§ What you are asked to do:
Retype every line below precisely as it appears.

§ Data provided:
******

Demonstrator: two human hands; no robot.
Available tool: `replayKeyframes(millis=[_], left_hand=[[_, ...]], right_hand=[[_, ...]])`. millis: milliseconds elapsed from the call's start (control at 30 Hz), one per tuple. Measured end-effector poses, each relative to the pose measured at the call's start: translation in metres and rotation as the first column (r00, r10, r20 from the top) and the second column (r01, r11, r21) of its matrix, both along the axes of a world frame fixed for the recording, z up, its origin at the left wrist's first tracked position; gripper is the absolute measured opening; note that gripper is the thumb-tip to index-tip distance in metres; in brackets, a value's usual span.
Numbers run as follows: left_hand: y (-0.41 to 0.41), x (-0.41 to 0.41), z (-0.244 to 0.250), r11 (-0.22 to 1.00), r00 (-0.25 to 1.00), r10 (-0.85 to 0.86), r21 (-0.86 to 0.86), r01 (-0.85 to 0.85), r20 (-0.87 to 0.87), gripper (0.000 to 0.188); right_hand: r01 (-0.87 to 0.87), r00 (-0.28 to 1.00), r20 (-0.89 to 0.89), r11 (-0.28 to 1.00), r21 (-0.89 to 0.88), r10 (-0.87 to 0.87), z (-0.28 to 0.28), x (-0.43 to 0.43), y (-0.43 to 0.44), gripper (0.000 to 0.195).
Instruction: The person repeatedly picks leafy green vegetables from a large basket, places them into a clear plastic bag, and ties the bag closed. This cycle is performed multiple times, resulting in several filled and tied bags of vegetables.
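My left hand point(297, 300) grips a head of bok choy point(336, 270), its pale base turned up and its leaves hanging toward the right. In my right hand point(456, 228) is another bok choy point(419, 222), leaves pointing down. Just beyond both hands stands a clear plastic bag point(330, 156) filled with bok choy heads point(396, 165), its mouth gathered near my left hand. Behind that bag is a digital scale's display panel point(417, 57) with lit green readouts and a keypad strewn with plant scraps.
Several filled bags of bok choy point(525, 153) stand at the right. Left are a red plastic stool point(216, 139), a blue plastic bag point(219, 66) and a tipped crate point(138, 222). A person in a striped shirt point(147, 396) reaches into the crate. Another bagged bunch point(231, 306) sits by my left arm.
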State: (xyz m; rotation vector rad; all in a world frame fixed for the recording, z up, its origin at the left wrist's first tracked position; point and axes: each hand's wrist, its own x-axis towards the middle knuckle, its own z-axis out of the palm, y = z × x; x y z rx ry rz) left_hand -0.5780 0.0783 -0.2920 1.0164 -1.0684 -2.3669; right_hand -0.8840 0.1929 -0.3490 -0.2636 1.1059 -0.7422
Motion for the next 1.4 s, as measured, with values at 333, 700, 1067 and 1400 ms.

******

§ Response box:
Demonstrator: two human hands; no robot.
Available tool: `replayKeyframes(millis=[_], left_hand=[[_, ...]], right_hand=[[_, ...]])`. millis: milliseconds elapsed from the call's start (control at 30 Hz), one per tuple. Measured end-effector poses, each relative to the pose measured at the call's start: translation in metres and rotation as the first column (r00, r10, r20 from the top) and the second column (r01, r11, r21) of its matrix, both along the axes of a world frame fixed for the recording, z up, its origin at the left wrist's first tracked position; gripper is the absolute measured opening; note that gripper is the thumb-tip to index-tip distance in metres; in brackets, a value's usual span.
Numbers run as follows: left_hand: y (-0.41 to 0.41), x (-0.41 to 0.41), z (-0.244 to 0.250), r11 (-0.22 to 1.00), r00 (-0.25 to 1.00), r10 (-0.85 to 0.86), r21 (-0.86 to 0.86), r01 (-0.85 to 0.85), r20 (-0.87 to 0.87), gripper (0.000 to 0.188); right_hand: r01 (-0.87 to 0.87), r00 (-0.28 to 1.00), r20 (-0.89 to 0.89), r11 (-0.28 to 1.00), r21 (-0.89 to 0.88), r10 (-0.87 to 0.87), z (-0.28 to 0.28), x (-0.43 to 0.43), y (-0.43 to 0.44), gripper (0.000 to 0.195).
Instruction: The person repeatedly picks leafy green vegetables from a large basket, places them into a clear plastic bag, and ties the bag closed. This cycle is performed multiple times, resulting in several filled and tied bags of vegetables.
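My left hand point(297, 300) grips a head of bok choy point(336, 270), its pale base turned up and its leaves hanging toward the right. In my right hand point(456, 228) is another bok choy point(419, 222), leaves pointing down. Just beyond both hands stands a clear plastic bag point(330, 156) filled with bok choy heads point(396, 165), its mouth gathered near my left hand. Behind that bag is a digital scale's display panel point(417, 57) with lit green readouts and a keypad strewn with plant scraps.
Several filled bags of bok choy point(525, 153) stand at the right. Left are a red plastic stool point(216, 139), a blue plastic bag point(219, 66) and a tipped crate point(138, 222). A person in a striped shirt point(147, 396) reaches into the crate. Another bagged bunch point(231, 306) sits by my left arm.
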State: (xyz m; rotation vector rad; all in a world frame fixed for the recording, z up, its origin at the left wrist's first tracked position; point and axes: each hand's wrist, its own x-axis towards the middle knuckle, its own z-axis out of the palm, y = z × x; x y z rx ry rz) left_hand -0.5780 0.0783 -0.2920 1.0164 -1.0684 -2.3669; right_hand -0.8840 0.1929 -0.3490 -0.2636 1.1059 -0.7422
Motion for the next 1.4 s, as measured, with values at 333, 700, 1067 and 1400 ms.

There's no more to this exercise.